Show all the lines in the data below that include the word "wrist".

** Opening MATERIAL PROVIDED block **

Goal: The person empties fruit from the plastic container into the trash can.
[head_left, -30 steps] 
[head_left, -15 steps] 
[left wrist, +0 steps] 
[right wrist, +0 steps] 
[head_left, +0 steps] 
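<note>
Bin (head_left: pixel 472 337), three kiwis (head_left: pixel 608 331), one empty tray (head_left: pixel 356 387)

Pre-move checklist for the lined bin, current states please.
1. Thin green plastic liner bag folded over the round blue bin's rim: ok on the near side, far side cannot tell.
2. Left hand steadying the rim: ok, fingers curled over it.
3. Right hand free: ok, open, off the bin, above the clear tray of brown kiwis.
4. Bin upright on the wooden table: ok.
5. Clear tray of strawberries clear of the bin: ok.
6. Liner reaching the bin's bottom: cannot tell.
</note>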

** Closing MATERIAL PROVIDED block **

• **SOLUTION FOR THIS EXERCISE**
[left wrist, +0 steps] 
[right wrist, +0 steps] 

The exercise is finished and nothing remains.